(Data excerpts)
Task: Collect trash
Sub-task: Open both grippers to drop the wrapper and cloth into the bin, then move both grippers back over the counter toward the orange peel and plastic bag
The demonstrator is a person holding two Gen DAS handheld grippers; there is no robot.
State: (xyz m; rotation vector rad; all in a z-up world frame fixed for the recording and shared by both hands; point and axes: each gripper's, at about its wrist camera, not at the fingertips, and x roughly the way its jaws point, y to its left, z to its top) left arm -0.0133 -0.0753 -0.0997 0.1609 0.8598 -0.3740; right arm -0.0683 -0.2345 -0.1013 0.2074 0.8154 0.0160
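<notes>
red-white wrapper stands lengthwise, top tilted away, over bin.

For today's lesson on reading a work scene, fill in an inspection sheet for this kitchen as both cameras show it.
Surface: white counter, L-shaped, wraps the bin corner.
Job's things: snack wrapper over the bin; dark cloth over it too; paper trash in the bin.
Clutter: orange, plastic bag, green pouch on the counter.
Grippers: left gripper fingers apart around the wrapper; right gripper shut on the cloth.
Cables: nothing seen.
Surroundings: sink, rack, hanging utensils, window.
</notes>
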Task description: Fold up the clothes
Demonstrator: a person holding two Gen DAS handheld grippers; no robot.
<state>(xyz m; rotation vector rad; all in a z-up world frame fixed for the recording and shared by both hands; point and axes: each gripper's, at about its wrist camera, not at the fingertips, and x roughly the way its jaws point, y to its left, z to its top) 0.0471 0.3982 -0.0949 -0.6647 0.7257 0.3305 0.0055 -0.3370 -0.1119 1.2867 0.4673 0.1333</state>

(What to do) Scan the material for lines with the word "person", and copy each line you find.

(Exercise answer)
The demonstrator is a person holding two Gen DAS handheld grippers; there is no robot.
Demonstrator: a person holding two Gen DAS handheld grippers; no robot.

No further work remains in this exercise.